▸ **Data shown**
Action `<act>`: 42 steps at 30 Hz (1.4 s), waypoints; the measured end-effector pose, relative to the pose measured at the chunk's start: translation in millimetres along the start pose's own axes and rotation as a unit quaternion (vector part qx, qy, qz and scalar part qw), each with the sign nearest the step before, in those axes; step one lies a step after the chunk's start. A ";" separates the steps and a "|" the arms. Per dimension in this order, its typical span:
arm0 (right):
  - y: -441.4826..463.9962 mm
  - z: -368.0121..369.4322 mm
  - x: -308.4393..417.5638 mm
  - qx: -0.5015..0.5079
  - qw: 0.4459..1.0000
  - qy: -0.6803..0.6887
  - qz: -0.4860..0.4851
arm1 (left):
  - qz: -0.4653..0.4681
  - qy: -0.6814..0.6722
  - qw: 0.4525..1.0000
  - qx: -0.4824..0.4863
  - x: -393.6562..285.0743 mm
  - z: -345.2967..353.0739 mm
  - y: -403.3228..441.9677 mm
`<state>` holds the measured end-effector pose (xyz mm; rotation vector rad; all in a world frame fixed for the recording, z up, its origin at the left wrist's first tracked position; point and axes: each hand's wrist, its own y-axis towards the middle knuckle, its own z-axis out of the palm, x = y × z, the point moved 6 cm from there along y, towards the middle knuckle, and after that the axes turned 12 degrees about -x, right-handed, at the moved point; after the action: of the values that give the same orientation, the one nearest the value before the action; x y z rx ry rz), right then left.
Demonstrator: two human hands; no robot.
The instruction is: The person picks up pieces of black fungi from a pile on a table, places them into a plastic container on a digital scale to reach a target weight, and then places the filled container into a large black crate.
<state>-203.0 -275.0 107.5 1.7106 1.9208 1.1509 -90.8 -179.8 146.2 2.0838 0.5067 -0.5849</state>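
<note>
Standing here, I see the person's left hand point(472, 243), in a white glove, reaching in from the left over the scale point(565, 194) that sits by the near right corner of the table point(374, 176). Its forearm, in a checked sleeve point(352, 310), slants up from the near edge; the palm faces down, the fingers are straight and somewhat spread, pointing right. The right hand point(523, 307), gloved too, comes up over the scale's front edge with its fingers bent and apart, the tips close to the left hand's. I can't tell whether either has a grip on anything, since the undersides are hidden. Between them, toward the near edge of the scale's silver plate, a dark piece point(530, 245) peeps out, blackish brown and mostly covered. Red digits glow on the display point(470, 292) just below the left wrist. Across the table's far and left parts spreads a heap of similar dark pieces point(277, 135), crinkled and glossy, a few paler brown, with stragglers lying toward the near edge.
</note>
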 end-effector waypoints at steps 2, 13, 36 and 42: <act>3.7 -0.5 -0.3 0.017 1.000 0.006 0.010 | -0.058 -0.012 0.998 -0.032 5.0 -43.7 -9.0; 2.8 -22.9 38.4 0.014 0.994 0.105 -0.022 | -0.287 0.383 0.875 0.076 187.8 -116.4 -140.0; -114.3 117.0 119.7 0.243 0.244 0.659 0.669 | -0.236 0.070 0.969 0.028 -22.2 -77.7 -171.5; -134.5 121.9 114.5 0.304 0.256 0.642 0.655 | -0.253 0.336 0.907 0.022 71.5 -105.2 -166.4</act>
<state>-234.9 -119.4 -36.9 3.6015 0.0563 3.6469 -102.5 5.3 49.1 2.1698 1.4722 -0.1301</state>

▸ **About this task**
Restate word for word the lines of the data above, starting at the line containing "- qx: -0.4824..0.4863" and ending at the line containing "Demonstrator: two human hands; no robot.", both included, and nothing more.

▸ **Task result**
  - qx: -0.4824..0.4863
  - x: -393.6562..285.0743 mm
  - z: -345.2967..353.0739 mm
  - y: -403.3228..441.9677 mm
`<state>` holds the measured end-effector pose (xyz mm; rotation vector rad; all in a world frame fixed for the recording, z up, its origin at the left wrist's first tracked position; point and axes: each hand's wrist, its own y-axis towards the middle knuckle, its own z-axis out of the palm, x = y × z, the point moved 6 cm from there along y, towards the middle knuckle, and after that the axes turned 12 degrees about -x, right-handed, at the moved point; after the action: of the values that give the same orientation, the one nearest the value before the action; x y z rx ry rz), right then left.
Demonstrator: two human hands; no robot.

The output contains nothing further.